» **TASK TO CARRY OUT**: Print out the data below. Do not alter a single line.

» **THE DATA**:
....................

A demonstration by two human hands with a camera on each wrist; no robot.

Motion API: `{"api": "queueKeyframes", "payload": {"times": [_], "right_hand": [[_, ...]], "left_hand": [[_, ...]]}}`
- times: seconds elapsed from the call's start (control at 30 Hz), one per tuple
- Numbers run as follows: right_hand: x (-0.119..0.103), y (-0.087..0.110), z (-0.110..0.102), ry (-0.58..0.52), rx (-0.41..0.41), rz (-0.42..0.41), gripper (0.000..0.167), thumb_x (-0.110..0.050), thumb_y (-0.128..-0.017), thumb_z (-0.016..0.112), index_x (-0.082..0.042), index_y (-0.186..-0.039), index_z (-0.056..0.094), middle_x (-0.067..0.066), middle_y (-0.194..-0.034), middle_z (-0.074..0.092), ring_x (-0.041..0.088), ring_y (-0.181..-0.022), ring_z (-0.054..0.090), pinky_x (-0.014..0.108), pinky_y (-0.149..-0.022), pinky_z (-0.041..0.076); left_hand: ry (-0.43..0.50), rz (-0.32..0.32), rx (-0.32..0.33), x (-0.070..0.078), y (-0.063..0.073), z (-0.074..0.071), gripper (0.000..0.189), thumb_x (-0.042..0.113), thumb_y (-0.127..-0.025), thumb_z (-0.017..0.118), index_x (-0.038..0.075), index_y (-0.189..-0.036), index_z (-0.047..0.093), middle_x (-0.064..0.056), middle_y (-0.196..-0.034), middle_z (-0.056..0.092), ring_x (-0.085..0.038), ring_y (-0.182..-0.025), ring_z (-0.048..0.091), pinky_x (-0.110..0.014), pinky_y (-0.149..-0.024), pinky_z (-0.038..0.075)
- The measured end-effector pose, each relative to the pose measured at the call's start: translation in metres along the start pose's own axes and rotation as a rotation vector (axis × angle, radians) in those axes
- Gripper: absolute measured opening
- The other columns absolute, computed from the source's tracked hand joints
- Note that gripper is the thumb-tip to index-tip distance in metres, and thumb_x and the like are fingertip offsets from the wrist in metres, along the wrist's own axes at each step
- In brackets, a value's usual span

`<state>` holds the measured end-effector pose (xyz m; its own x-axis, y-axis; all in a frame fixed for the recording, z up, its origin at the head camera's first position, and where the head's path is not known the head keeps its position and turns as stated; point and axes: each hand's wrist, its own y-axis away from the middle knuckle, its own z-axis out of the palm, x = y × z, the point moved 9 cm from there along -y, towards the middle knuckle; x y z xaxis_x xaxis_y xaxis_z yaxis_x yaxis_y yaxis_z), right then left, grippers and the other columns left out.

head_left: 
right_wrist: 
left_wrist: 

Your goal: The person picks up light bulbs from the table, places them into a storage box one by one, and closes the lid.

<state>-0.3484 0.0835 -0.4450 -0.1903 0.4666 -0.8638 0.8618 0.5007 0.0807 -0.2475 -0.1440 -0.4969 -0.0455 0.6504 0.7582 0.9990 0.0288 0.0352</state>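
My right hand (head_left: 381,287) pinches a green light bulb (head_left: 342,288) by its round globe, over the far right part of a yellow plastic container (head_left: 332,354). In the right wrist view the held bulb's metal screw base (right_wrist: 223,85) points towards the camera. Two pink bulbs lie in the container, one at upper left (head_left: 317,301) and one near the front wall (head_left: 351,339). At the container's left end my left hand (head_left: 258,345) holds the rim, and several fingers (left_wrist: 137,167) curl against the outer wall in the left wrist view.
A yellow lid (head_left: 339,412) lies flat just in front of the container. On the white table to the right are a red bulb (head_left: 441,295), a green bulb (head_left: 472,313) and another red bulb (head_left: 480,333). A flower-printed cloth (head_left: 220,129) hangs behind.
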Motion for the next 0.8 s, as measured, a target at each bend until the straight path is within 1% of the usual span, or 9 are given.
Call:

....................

» **ANSWER TO THIS EXERCISE**:
A demonstration by two human hands with a camera on each wrist; no robot.

Motion API: `{"api": "queueKeyframes", "payload": {"times": [_], "right_hand": [[_, ...]], "left_hand": [[_, ...]]}}`
- times: seconds elapsed from the call's start (control at 30 Hz), one per tuple
- Numbers run as follows: right_hand: x (-0.119..0.103), y (-0.087..0.110), z (-0.110..0.102), ry (-0.58..0.52), rx (-0.41..0.41), rz (-0.42..0.41), gripper (0.000..0.167), thumb_x (-0.110..0.050), thumb_y (-0.128..-0.017), thumb_z (-0.016..0.112), index_x (-0.082..0.042), index_y (-0.186..-0.039), index_z (-0.056..0.094), middle_x (-0.067..0.066), middle_y (-0.194..-0.034), middle_z (-0.074..0.092), ring_x (-0.041..0.088), ring_y (-0.181..-0.022), ring_z (-0.054..0.090), pinky_x (-0.014..0.108), pinky_y (-0.149..-0.022), pinky_z (-0.041..0.076); left_hand: ry (-0.43..0.50), rz (-0.32..0.32), rx (-0.32..0.33), x (-0.070..0.078), y (-0.063..0.073), z (-0.074..0.071), gripper (0.000..0.189), thumb_x (-0.042..0.113), thumb_y (-0.127..-0.025), thumb_z (-0.017..0.118), index_x (-0.038..0.075), index_y (-0.189..-0.036), index_z (-0.047..0.093), middle_x (-0.064..0.056), middle_y (-0.196..-0.034), middle_z (-0.056..0.092), ring_x (-0.085..0.038), ring_y (-0.182..-0.025), ring_z (-0.048..0.091), pinky_x (-0.110..0.014), pinky_y (-0.149..-0.024), pinky_z (-0.038..0.075)
- The measured end-effector pose, each relative to the pose measured at the call's start: translation in metres along the start pose's own axes and rotation as a rotation vector (axis × angle, radians) in those axes
- Gripper: absolute measured opening
- The other columns absolute, computed from the source's tracked hand joints
- Note that gripper is the thumb-tip to index-tip distance in metres, and thumb_x and the like are fingertip offsets from the wrist in metres, along the wrist's own axes at each step
- In brackets, a value's usual span

`<state>` holds the measured end-effector pose (xyz m; its own x-axis, y-axis; all in a frame fixed for the recording, z up, its origin at the head camera's first position, and where the head's path is not known the head keeps its position and turns as stated; point and axes: each hand's wrist, its own y-axis away from the middle knuckle, its own z-axis out of the palm, x = y × z, the point moved 9 cm from there along -y, towards the middle knuckle; x y z xaxis_x xaxis_y xaxis_z yaxis_x yaxis_y yaxis_z), right then left, grippers and the other columns left out.

head_left: 
right_wrist: 
left_wrist: 

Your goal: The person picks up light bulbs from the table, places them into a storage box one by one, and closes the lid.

<state>-0.3484 0.0835 -0.4450 -0.1903 0.4666 -0.8638 0.8618 0.5007 0.0807 -0.2475 -0.1440 -0.4969 -0.0455 0.6504 0.7582 0.9990 0.0288 0.0352</state>
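My right hand (head_left: 381,287) pinches a green light bulb (head_left: 342,288) by its round globe, over the far right part of a yellow plastic container (head_left: 332,354). In the right wrist view the held bulb's metal screw base (right_wrist: 223,85) points towards the camera. Two pink bulbs lie in the container, one at upper left (head_left: 317,301) and one near the front wall (head_left: 351,339). At the container's left end my left hand (head_left: 258,345) holds the rim, and several fingers (left_wrist: 137,167) curl against the outer wall in the left wrist view.
A yellow lid (head_left: 339,412) lies flat just in front of the container. On the white table to the right are a red bulb (head_left: 441,295), a green bulb (head_left: 472,313) and another red bulb (head_left: 480,333). A flower-printed cloth (head_left: 220,129) hangs behind.
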Motion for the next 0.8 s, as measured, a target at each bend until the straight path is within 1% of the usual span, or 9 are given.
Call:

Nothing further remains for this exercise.